Class action lawsuits are a different legal animal than individual cases. Namely, instead of one or a handful of claimants, class action plaintiffs’ attorneys represent large parties — aka classes. Below are the answers to three common questions regarding class actions in California.
How many people constitute a class?
Typically, classes fall somewhere between 30 and several thousand plaintiffs. For example, let’s say a woman accuses “Acme Company” of selling defective widgets that broke her finger. Once her story goes public, thousands of other consumers chime in with the same complaint.
In this situation, the plaintiff with the most sympathetic story would likely serve as the named party. However, the claimant’s attorneys would represent everyone who allegedly suffered widget-related finger damage and signed onto the class action against Acme.
However, for a class action case to move forward, a judge must certify it, which isn’t a cakewalk. Many classes are killed at this stage because of malfeasance or other infractions on the part of the claimants.
Who must be present at a class action hearing?
At individual hearings, all parties must attend court — or authorize a legal proxy to stand in their place. With class action lawsuits, only one or two pleading parties participate in the hearings as the named plaintiffs.

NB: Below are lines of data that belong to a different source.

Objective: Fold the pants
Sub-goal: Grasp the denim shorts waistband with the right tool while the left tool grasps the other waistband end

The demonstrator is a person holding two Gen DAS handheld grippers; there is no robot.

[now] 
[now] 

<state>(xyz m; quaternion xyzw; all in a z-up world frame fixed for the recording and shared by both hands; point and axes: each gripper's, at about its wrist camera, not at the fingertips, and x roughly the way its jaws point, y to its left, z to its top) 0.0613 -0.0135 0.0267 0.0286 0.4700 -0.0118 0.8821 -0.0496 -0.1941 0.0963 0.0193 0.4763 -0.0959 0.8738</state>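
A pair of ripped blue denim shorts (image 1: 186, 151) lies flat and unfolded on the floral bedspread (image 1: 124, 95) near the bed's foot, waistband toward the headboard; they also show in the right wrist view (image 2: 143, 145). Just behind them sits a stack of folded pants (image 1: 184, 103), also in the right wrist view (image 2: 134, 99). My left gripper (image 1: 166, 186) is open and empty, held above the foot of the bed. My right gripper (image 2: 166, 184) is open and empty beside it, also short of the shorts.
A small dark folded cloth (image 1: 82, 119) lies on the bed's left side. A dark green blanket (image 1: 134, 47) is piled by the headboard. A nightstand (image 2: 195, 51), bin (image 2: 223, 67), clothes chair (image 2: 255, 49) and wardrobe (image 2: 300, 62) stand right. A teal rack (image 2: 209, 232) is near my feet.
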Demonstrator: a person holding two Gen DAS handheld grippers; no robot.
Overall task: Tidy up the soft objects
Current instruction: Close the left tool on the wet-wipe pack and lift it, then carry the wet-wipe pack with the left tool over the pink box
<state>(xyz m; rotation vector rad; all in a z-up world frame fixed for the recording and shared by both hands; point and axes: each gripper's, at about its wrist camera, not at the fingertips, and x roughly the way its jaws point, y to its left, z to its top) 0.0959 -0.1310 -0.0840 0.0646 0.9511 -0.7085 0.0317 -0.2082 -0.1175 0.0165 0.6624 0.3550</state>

Who can be sued in a class action?
Class actions are a type of business litigation claim, meaning the defendants are usually companies or professional organizations. Although U.S. law treats corporations as people for several statutory definitions, class actions can not be brought against an individual.
Just because a class action is ratified doesn’t mean the plaintiffs will be successful. Many claims fail early in the process. Defendants that are prepared early on have a better chance of prevailing.